3.2.1. GAMs Origin and Localization Influence the Expressed Phenotype

scRNA-seq allows a transcriptome analysis in single cells of distinct cell populations and states. Müller et al. (2017) employed GAM transcriptional profiles that were derived from a genetic lineage-tracing studies [38] to discriminate microglia and macrophages in their scRNA-seq analysis of IDH-wt GBMs [43]. They determined P2RY12 (microglia) and CD49d (macrophages) as good discriminating markers, and demonstrated that although all GAMs show tumor-induced expression of human leukocyte antigen-DR (HLA-DR), its expression is higher in P2RY12- macrophages compared to P2RY12+ microglia. This is in line with a recent study demonstrating significantly increased HLA-DR levels in monocyte-derived macrophages (MDMs) versus microglia both in IDH-wt and IDH-mut gliomas [64]. Müller et al. (2017) have applied the identified transcriptomic signature of microglia and macrophage GAMs to estimate dominant populations across glioma anatomical regions in the dataset from the Ivy Glioblastoma Atlas Project [65]. Analysis of the bulk RNA-seq performed on glioma microdissected regions indicated that microglial GAMs are enriched in the leading edge and adjacent white matter, whereas macrophage GAMs show increased accumulation in the areas containing hyperplastic blood vessels, microvascular proliferation, and peri-necrosis [43]. Consistently, scRNA-seq on human GBM samples resected from a tumor core and tumor periphery demonstrated that macrophages (69%) predominate within the tumor core whereas microglia are most abundant at the tumor edge (86%) [42].
Subsequent transcriptional analysis of periphery- and core-derived samples demonstrated that GAMs in the periphery are enriched in the expression of pro-inflammatory interleukin IL1B and a number of cytokines (CCL2CCL3CCL4TNF), as well as colony-stimulating factor (CSF1) and its receptor (CSF1R). Core-derived GAMs present increased expression of pro-angiogenic VEGFA (vascular endothelial growth factor A), hypoxia-induced HIF1A (hypoxia induced factor alpha), and anti-inflammatory interleukin IL1RN [42]. These observations point to the importance of the tumor proximity in the tumor-induced activation, but also suggest differences in transcriptional programs expressed in microglia and macrophages. Interestingly, immune-checkpoint encoding genes CD274 (PD-L1), PDCD1LG2 (PD-L2), CD80, and CD86 (CTLA4 receptors) were expressed in both regions, with a slightly higher level in the periphery that is indicative of the immune-suppressed microenvironment [42].

3.2.2. Transcriptional Programs of Glioma-Associated Macrophages

Cell state can be characterized by the expressed transcriptional program, informing about specific cell function.

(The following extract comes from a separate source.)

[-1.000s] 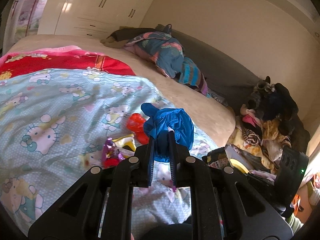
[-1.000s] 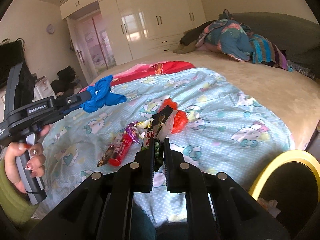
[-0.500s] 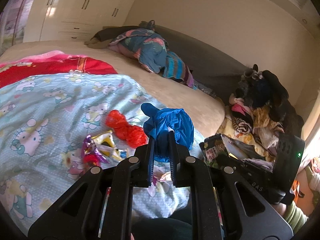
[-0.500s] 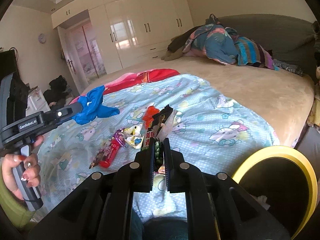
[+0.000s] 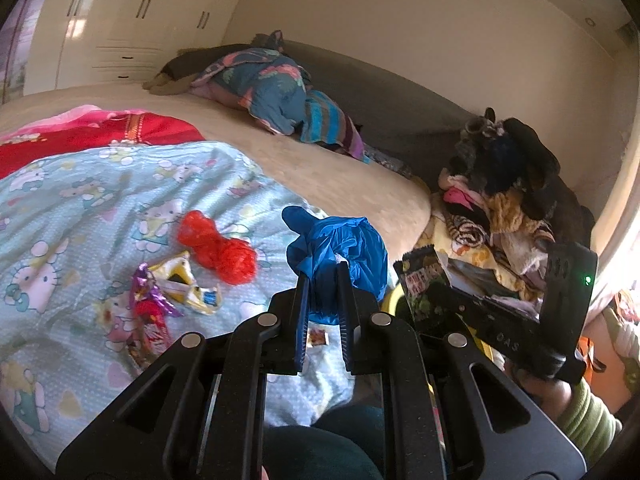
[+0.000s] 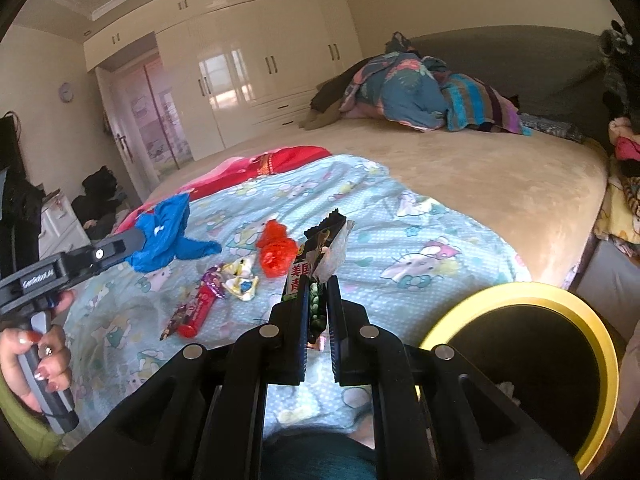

Accumulating evidence from the single-cell studies suggests that various transcriptional programs can be expressed by the same cell type. Simultaneously, expression of one transcriptional program is not necessarily restricted to a single cell type.
Sankowski et al. (2019) performed scRNA-seq analysis of patient-derived GBM samples and normal-appearing brain tissue from epileptic brains [45]. Cell clusters consisting mainly of GBM-derived cells showed decreased expression of microglia core genes, and induced interferon-associated genes (IFI27IFITM3), lipid metabolism-related (LPLAPOE, TREM2), and MHC-I and -II encoding genes (HLA-A/B/C, HLA-DRB1). Additionally, the authors identified cells showing high expression of genes associated with hypoxia (HIF1AVEGFA). Surprisingly, only microglial cells were identified within the GAMs population, whereas monocytes and BM-macrophages were not distinguished. The sample size was relatively low (n = 1701 microglial cells) which could impede more detailed cell type identification and characterization of functional phenotypes. Using CyTOF, the authors confirmed the expression of HLA-DR, TREM2 (triggering receptor expressed on myeloid cells-2) and APOE (apolipoprotein E) in microglial cells (P2RY12+TMEM119+) [45]. Transmembrane protein 119 (TMEM119) is a reliable marker of microglia. However, expression of interferon-associated genes was not validated. Bulk transcriptomic analysis detected a type I IFN response in glioma BM-macrophages (CD49d+) but not in microglia (CD49d-) [64], pointing to the infiltrating GAMs as the major source of the interferon-related genes.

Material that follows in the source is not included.